• _What to work on_: Where does the string "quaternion" appear? Copy every line of the entries below that holds it.

Raw data below:

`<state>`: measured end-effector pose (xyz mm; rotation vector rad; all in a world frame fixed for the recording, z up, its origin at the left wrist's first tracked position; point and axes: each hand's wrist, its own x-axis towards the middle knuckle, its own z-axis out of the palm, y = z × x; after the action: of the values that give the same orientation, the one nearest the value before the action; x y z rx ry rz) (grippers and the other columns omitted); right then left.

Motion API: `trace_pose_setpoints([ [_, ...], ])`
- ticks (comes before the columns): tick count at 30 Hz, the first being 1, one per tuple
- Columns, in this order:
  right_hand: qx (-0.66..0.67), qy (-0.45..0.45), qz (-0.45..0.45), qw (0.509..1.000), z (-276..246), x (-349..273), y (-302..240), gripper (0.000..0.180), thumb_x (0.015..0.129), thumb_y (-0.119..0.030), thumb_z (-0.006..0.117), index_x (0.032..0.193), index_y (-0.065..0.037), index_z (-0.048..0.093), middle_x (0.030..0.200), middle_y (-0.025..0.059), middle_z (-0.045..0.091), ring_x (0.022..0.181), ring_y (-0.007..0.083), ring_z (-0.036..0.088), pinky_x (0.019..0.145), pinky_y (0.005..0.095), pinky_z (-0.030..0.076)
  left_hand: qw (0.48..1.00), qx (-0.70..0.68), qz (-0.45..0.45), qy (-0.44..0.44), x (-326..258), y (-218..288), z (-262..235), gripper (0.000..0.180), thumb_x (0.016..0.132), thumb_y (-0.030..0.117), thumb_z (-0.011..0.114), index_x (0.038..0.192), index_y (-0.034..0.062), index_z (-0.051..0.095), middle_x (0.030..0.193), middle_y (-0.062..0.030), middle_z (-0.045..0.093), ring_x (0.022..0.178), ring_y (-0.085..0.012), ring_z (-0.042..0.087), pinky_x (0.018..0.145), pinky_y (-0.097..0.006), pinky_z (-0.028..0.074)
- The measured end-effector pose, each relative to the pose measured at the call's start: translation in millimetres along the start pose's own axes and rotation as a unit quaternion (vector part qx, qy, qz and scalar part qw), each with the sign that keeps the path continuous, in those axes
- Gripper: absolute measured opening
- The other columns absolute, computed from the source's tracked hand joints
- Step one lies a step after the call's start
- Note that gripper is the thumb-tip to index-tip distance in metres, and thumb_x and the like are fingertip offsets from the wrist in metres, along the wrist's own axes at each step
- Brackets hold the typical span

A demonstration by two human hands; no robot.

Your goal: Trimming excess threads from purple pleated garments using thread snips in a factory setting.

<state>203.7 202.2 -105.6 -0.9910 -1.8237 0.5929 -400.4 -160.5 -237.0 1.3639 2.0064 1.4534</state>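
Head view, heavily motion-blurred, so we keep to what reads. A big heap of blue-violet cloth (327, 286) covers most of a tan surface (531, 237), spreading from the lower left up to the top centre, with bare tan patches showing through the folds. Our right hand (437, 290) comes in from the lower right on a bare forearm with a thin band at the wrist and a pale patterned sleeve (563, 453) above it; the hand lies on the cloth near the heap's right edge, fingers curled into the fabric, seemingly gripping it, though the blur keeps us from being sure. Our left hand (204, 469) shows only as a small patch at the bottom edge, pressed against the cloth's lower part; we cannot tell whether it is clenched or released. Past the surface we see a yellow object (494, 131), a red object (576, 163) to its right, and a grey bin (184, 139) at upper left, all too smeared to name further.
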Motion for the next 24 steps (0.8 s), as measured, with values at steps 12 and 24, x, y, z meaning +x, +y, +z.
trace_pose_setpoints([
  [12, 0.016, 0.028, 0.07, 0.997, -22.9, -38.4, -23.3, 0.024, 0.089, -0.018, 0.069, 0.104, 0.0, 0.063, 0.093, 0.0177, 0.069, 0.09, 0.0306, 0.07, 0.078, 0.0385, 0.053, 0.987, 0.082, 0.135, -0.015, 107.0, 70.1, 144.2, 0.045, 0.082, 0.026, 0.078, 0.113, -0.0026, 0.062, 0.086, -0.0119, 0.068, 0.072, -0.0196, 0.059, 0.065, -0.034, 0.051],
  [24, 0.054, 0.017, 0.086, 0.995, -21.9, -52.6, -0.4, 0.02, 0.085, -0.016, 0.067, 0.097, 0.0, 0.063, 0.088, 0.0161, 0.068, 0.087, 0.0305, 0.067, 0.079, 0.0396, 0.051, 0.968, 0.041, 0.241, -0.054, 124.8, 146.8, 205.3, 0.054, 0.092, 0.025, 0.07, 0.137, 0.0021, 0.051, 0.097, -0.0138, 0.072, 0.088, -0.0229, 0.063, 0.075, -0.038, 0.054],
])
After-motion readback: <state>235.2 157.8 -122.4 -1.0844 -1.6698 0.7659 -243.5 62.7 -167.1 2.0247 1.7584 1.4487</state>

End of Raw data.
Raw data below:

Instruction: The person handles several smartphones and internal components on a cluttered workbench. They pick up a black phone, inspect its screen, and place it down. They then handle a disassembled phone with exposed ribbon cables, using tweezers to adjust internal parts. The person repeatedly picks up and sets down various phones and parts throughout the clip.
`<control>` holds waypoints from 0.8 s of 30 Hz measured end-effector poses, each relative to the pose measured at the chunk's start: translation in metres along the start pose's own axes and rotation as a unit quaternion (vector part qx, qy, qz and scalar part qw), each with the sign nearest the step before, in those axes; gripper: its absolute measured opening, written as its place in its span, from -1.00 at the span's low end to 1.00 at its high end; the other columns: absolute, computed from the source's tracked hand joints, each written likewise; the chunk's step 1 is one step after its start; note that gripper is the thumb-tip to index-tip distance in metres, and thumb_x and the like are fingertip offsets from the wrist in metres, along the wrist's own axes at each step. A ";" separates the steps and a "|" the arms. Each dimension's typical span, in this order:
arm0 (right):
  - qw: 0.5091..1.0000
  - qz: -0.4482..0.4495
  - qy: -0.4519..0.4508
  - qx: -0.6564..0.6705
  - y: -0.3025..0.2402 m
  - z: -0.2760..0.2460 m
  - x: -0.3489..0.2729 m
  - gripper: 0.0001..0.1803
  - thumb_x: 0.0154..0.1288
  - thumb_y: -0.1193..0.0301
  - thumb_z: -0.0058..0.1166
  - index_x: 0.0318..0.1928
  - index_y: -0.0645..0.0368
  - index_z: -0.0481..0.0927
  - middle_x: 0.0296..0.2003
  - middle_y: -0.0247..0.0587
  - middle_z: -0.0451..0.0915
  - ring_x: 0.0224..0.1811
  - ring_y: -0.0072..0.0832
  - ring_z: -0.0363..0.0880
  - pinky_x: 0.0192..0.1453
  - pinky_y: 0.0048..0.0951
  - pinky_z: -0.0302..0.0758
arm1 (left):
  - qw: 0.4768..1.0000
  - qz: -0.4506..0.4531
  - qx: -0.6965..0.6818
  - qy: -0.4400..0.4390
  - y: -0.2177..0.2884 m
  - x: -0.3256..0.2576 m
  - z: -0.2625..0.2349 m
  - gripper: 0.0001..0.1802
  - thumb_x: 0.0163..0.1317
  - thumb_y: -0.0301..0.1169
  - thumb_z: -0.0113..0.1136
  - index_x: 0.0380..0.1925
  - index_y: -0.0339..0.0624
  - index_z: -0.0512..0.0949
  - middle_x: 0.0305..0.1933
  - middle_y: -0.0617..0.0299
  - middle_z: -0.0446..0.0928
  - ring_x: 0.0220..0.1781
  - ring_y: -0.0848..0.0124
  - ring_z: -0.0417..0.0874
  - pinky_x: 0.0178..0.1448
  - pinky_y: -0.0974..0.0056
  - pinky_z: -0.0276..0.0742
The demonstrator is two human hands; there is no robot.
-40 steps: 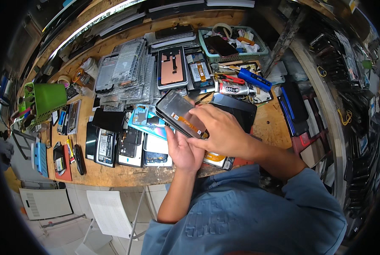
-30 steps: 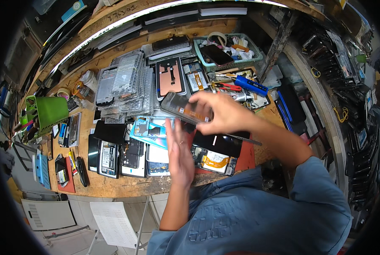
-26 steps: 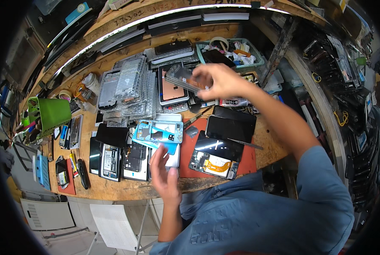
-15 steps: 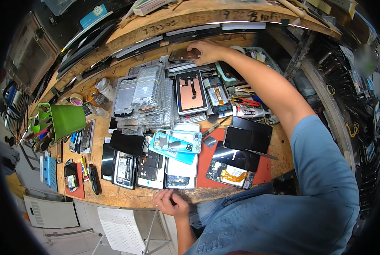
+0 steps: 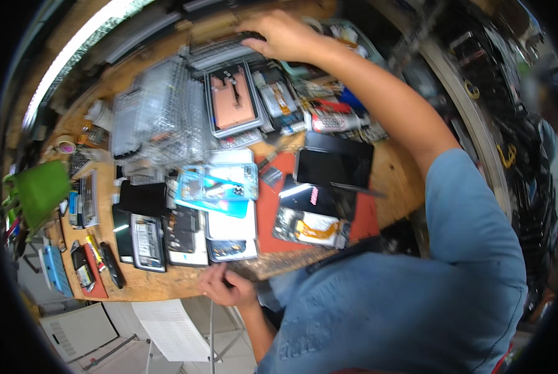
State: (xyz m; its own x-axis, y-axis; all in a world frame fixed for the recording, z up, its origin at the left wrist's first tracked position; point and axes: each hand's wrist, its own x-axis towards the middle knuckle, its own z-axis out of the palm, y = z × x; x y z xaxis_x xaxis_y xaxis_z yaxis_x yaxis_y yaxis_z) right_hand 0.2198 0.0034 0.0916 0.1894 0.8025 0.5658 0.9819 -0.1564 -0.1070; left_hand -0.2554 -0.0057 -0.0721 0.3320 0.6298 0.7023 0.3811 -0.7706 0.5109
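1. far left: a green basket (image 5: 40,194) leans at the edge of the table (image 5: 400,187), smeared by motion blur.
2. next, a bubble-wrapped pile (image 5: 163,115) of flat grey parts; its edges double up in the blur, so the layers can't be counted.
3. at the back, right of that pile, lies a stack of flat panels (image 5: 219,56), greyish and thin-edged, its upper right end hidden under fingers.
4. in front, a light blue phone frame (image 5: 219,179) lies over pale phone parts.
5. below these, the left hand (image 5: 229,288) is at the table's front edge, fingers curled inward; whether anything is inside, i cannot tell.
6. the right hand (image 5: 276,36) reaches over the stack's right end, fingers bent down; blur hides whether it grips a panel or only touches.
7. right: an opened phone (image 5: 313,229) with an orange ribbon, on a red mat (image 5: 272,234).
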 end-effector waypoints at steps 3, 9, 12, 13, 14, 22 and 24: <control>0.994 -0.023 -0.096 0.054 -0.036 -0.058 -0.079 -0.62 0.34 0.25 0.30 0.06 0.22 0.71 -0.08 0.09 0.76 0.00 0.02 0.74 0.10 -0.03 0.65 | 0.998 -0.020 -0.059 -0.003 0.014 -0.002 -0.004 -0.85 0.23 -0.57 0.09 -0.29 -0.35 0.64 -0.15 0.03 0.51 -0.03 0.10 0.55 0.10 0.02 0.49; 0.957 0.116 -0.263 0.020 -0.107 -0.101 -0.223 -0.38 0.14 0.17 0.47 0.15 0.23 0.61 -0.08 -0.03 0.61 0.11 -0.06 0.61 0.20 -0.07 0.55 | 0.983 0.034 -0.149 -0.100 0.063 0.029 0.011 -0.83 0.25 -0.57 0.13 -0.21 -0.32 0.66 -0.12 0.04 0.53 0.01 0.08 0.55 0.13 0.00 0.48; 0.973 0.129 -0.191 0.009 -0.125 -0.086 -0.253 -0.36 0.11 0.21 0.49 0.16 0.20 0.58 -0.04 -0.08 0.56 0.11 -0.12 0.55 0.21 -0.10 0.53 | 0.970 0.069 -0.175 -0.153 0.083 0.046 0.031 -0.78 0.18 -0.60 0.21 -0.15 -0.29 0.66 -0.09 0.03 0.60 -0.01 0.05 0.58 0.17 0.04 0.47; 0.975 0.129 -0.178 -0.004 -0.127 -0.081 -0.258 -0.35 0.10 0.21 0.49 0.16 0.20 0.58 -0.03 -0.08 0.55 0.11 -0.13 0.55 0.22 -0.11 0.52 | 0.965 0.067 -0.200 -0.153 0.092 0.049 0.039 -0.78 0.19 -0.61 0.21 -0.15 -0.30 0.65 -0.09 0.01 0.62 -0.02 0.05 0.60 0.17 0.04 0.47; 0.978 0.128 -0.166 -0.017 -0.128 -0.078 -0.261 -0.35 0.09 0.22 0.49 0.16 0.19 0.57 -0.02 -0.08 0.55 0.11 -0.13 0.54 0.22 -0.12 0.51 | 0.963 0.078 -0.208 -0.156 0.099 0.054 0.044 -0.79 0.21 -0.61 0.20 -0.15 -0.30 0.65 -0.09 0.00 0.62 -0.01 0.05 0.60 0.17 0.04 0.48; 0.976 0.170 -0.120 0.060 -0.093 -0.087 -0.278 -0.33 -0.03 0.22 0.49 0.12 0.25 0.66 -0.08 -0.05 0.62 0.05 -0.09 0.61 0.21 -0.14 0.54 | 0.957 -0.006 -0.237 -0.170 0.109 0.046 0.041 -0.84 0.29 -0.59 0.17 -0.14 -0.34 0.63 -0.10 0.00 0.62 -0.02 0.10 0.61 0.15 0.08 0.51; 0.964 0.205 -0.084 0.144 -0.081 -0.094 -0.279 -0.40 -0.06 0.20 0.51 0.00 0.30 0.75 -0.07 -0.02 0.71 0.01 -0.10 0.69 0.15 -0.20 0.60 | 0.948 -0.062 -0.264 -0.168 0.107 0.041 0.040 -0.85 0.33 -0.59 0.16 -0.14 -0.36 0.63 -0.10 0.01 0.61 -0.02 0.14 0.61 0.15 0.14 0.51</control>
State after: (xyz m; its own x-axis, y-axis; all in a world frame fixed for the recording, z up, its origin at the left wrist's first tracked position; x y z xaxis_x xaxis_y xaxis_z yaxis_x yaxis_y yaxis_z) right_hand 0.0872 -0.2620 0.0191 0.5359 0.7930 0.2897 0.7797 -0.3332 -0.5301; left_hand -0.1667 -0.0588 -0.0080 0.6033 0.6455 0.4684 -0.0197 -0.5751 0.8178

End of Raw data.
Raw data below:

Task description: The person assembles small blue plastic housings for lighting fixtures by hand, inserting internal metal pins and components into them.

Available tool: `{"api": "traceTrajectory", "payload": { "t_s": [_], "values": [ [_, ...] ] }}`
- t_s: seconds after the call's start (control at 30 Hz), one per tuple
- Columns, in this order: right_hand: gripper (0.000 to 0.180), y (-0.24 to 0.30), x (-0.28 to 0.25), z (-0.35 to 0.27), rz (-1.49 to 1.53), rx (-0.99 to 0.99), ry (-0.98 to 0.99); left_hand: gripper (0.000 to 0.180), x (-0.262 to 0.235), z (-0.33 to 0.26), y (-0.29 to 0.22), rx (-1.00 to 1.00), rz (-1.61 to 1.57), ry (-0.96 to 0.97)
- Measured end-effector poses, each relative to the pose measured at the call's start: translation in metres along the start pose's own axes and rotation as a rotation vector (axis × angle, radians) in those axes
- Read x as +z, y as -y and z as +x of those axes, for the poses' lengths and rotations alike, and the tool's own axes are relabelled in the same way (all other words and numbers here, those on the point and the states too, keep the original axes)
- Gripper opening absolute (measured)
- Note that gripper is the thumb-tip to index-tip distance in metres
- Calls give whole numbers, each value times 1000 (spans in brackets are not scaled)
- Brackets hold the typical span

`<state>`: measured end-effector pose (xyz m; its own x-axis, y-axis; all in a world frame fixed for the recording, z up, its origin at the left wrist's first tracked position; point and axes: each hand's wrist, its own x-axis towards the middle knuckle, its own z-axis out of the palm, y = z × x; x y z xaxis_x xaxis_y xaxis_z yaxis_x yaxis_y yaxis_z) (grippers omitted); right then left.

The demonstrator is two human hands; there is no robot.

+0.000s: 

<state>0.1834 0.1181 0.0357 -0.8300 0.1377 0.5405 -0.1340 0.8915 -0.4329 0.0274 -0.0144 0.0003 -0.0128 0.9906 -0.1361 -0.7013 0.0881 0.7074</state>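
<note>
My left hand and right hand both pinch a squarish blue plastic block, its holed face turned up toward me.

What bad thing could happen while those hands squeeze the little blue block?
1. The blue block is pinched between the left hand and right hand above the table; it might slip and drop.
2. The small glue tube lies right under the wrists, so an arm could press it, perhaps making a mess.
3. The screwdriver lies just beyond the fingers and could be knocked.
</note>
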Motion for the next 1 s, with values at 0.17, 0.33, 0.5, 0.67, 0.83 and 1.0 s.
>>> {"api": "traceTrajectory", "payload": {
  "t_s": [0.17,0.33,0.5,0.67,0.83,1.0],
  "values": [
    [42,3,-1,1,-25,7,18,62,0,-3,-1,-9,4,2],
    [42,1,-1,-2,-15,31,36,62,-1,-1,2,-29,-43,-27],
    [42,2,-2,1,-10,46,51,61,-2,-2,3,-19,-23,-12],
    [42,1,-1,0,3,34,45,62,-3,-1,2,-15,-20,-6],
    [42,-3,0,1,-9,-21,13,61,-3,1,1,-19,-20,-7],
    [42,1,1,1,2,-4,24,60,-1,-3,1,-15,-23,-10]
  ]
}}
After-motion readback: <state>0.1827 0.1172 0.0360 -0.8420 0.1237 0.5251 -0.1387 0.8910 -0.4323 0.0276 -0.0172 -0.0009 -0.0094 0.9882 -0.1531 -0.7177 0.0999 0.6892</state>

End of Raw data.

• _Finished task_:
- The measured end-effector pose, each relative to the pose measured at the call's start: translation in millimetres along the start pose's own axes and rotation as a unit quaternion (vector part qx, qy, qz and scalar part qw), each with the sign that keeps the path continuous, in those axes
`<control>` holds waypoints from 0.8 s of 30 Hz measured end-effector poses, each relative to the pose measured at the chunk's start: translation in metres along the start pose's own axes and rotation as a unit quaternion (vector part qx, qy, qz and scalar part qw), each with the sign nearest the step before, in those axes; gripper: its absolute measured opening, written as its place in its span, from -1.00 at the span's low end to 1.00 at its high end; the other columns: absolute, computed from the source's tracked hand joints, each written likewise; the chunk's step 1 is one step after its start; note that gripper is the thumb-tip to index-tip distance in metres, and thumb_x and the like are fingertip offsets from the wrist in metres, along the wrist's own axes at each step. A ";" separates the steps and a "|" the arms. Each dimension's typical span, in this order:

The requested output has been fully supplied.